Having a PM who had broken coronavirus laws at a time when others were suffering would be an untenable position, according to Roy Aldcroft, the Mayor of Market Drayton.

The intervention will be seen as significant because his town is in North Shropshire, the constituency where the party surrendered a 23,000 majority in a parliamentary by-election last month to lose the seat for the first time in more than a century.

Councillor Aldcroft, who also sits on the Conservative-run Shropshire Council, said: “Everyone…who is found to have broken the guidelines or the law – they must be dealt with as severely as you or I would have been. And, for the prime minister, he would have to consider his position.”

He added that a “suspension” from the party should also be considered: “you cannot just carry on if you have broken the law without the party acting. That’s not how we work. He [ the PM] is no different to anyone else.”

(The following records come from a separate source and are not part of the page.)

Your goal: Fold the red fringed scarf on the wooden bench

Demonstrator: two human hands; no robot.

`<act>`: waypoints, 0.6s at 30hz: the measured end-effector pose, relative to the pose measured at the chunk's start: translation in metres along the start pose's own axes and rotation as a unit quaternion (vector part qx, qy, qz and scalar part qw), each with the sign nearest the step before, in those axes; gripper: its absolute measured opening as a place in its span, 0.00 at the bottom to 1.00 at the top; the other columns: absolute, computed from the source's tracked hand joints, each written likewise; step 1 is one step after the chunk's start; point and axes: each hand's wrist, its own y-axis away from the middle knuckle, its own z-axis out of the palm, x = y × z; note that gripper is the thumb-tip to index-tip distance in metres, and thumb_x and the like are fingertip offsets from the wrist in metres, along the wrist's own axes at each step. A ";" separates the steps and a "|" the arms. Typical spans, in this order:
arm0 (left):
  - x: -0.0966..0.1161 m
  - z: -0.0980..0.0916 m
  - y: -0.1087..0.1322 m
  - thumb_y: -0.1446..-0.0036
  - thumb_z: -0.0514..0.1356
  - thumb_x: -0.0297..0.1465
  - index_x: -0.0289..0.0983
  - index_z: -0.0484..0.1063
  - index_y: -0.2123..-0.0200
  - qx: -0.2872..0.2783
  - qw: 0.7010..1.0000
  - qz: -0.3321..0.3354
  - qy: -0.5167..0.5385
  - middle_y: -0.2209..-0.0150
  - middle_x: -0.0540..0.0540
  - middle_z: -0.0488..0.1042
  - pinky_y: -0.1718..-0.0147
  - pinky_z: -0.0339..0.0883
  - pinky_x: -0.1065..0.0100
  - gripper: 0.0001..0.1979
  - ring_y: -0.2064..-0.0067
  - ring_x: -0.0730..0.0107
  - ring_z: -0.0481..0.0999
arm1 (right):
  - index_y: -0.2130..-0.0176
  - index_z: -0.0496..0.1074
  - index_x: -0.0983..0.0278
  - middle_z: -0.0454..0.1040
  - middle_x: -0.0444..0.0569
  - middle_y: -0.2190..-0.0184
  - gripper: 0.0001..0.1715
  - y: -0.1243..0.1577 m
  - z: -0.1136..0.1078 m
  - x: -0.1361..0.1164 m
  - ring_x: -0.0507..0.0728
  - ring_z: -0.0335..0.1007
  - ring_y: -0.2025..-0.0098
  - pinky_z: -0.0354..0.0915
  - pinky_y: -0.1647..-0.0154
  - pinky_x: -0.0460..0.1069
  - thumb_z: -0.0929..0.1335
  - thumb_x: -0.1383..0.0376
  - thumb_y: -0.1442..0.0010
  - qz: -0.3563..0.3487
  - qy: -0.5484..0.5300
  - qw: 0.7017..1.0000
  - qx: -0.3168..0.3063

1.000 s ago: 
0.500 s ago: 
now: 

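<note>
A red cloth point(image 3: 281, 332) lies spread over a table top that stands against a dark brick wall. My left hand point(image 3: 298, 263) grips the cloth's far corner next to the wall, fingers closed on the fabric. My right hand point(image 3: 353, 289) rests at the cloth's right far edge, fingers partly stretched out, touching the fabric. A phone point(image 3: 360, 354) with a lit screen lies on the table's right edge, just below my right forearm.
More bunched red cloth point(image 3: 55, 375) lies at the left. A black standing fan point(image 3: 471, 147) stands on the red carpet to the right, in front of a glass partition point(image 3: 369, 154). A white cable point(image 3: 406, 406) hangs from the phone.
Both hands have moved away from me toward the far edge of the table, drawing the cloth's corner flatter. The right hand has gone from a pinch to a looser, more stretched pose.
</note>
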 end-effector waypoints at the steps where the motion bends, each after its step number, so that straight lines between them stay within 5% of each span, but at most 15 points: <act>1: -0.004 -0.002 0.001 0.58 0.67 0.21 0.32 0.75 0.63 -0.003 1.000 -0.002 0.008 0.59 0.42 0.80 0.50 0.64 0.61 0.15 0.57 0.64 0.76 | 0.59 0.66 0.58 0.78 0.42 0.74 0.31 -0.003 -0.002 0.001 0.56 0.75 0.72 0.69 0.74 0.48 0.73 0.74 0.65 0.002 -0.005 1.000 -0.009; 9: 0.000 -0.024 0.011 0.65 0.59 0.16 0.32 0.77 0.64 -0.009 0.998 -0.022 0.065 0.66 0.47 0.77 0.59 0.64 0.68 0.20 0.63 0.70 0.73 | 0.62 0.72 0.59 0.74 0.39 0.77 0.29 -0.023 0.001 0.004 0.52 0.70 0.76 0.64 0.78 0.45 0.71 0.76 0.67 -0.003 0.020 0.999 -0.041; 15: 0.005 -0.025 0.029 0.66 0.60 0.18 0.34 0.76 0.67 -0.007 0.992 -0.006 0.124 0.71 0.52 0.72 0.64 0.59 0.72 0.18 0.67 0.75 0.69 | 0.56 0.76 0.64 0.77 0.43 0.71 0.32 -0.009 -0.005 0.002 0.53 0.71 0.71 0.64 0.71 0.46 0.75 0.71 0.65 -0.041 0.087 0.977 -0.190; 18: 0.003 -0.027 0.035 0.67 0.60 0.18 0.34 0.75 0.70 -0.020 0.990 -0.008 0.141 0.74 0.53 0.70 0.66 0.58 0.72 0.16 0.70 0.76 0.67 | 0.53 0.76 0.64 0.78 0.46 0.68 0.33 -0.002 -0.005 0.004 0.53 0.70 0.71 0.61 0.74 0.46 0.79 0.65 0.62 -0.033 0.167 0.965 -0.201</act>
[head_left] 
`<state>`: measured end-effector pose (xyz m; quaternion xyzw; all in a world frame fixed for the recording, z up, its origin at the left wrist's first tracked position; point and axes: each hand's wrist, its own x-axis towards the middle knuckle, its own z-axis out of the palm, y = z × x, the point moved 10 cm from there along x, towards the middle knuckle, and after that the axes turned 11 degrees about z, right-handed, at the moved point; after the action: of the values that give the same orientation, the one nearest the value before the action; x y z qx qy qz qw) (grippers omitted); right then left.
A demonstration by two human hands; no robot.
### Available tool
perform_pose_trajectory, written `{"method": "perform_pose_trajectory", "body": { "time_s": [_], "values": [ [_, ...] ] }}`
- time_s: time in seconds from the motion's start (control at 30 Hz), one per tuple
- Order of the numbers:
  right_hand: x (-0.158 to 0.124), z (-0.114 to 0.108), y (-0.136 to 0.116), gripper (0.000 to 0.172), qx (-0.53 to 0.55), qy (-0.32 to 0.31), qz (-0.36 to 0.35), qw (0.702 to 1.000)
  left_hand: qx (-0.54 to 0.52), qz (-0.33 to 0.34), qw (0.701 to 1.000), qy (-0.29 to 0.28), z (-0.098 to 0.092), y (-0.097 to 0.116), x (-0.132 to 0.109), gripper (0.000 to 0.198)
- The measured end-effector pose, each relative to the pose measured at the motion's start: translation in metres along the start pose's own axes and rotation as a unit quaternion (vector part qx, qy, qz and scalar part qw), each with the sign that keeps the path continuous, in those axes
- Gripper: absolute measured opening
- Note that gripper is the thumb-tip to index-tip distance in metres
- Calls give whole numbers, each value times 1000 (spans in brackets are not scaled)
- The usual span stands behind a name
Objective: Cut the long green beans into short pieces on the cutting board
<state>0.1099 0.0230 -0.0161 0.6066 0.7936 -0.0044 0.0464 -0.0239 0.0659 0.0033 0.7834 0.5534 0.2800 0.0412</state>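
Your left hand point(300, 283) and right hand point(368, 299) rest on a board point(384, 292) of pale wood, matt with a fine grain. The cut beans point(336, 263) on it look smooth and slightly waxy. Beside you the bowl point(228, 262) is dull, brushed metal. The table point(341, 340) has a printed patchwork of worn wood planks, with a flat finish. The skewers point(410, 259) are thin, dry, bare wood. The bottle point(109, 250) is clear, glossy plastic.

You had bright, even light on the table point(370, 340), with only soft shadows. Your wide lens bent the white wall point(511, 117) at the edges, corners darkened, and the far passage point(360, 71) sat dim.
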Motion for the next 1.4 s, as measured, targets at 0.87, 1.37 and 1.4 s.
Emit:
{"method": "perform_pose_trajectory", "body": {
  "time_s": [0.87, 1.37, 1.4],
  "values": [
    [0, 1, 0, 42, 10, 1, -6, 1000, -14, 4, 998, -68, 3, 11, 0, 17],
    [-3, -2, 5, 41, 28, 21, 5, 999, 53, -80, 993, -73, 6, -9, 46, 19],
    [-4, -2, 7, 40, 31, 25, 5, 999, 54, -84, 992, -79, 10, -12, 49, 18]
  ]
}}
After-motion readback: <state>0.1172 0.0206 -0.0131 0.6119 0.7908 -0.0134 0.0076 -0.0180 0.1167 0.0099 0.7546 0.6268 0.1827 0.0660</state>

Such a removal of the whip would be unprecedented and would stand almost no chance of being supported by Tory MPs, Councillor Aldcroft’sc omments highlight the anger among rank-and-file party members.

Mr Johnson admitted on Wednesday that he attended a drinks event for 25 minutes in the garden of 10 Downing Street on 20 May 2020, a time when Britons were only allowed to meet one other person outdoors.

An email inviting roughly 100 staff to the “BYOB” shindig was sent out by the PM’s principal private secretary, Martin Reynolds.

But the delay in the PM’s admission had only caused more pain for Tory councillors and MPs.

“I thought it was all over after we had [all the revelations about] Christmas parties but now it’s just getting tiresome,” he said. “It needs to be put behind us so we can crack on with the important work of dealing with recovering from a pandemic.”

His call comes after Douglas Ross the leader of leader of the Scottish Conservative Party, and a plethora of senior northern Tories called for the PM to resign if he went to the bash.

On Wednesday morning, meanwhile, Christian Wakeford, the MP for the old Red Wall seat of Bury South became the first of the 2019 intake of new Conservative MPs to openly turn on the PM.

“How do you defend the indefensible?” he tweeted. “You can’t! It’s embarrassing and what’s worse is it further erodes trust in politics when it’s already low. We need openness, trust and honesty in our politics now more than ever and that starts from the top!”